Symmetric multiprocessing (SMP)
  SMP is a design found in many modern multi-core systems. In an SMP system,
  there are two or more CPUs and these CPUs are connected by some interconnect.
  This provides CPUs with equal access to system resources like memory and
  input/output ports.

Non-uniform memory access (NUMA)
  NUMA is a derivative of the SMP design that is found in many multi-socket
  systems. In a NUMA system, system memory is divided into cells or nodes that
  are associated with particular CPUs. Requests for memory on other nodes are
  possible through an interconnect bus. However, bandwidth across this shared
  bus is limited.

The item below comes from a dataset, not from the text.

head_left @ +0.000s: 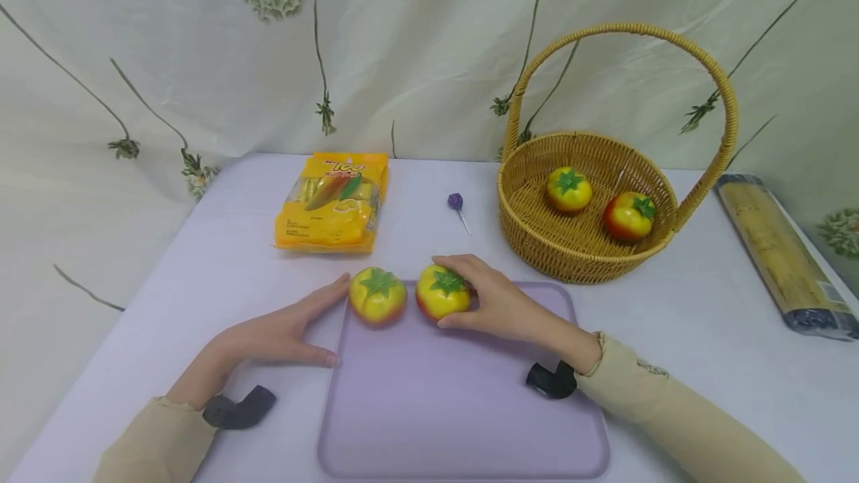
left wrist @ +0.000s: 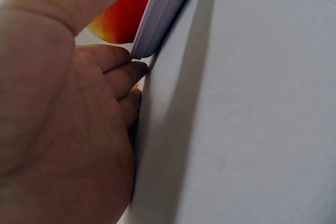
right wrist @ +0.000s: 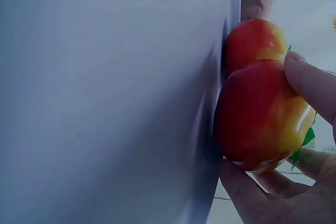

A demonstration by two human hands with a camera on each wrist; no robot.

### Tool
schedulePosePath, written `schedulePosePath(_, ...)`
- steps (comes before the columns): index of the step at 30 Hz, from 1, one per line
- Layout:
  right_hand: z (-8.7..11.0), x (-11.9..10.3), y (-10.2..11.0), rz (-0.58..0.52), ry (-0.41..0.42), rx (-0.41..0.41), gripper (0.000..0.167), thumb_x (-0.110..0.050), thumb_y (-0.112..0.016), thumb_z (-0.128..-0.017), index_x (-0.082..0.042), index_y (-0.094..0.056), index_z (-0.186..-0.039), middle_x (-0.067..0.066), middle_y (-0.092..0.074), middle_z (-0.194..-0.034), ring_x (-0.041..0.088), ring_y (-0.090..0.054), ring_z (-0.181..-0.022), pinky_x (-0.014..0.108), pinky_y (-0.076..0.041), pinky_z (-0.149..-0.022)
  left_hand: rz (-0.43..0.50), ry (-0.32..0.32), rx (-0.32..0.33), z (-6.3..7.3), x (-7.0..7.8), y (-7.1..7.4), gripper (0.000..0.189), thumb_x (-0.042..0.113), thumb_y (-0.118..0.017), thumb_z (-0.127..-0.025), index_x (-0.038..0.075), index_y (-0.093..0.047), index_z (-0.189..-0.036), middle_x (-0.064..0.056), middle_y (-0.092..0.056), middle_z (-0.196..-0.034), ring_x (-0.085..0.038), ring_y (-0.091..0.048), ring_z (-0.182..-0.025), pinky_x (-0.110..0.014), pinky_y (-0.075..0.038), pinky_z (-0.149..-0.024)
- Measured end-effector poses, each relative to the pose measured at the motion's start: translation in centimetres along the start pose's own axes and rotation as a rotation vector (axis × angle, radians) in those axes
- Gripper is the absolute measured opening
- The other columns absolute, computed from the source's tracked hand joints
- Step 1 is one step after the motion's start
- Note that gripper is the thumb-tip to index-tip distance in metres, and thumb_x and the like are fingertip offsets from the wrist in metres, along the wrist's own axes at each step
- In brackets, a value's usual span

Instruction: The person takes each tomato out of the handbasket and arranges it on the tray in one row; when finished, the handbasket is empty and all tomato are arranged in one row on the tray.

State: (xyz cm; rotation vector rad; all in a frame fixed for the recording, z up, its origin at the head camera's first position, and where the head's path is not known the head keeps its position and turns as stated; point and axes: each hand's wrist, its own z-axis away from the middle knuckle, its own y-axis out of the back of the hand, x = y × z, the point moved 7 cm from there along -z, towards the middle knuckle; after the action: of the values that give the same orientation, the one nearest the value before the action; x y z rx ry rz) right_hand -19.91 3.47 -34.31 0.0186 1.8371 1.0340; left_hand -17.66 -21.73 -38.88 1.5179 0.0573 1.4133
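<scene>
My right hand (head_left: 499, 304) holds a yellow-red persimmon (head_left: 439, 302) with green leaves on top, over the far edge of a lilac tray (head_left: 463, 401). Its thumb and fingers curl round the fruit's sides, as the right wrist view also shows. A second persimmon (head_left: 376, 304) sits at the tray's far left corner, just left of the held one. Beside that corner lies my left hand (head_left: 278, 334), thumb and fingers spread apart, index fingertip right at the second fruit. In the left wrist view the fingers (left wrist: 123, 80) lie against the tray's rim.
A wicker basket (head_left: 570, 263) with a tall handle stands at the back right, two more persimmons (head_left: 569, 190) inside. A yellow candy bag (head_left: 332, 207) lies at the back left, with a purple lollipop (head_left: 456, 202) between. A long wrapped bundle (head_left: 781, 244) lies far right.
</scene>
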Motion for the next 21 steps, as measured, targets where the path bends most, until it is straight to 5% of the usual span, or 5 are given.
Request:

As a result, competition for this resource can incur
  performance penalties.

Simultaneous Multi-Threading (SMT)
  SMT is a design complementary to SMP. Whereas CPUs in SMP systems share a bus
  and some memory, CPUs in SMT systems share many more components. CPUs that
  share components are known as thread siblings.  All CPUs appear as usable
  CPUs on the system and can execute workloads in parallel. However, as with
  NUMA, threads compete for shared resources.

In OpenStack, SMP CPUs are known as *cores*, NUMA cells or nodes are known as
*sockets*, and SMT CPUs are known as *threads*. For example, a quad-socket,
eight core system with Hyper-Threading would have four sockets, eight cores per
socket and two threads per core, for a total of 64 CPUs.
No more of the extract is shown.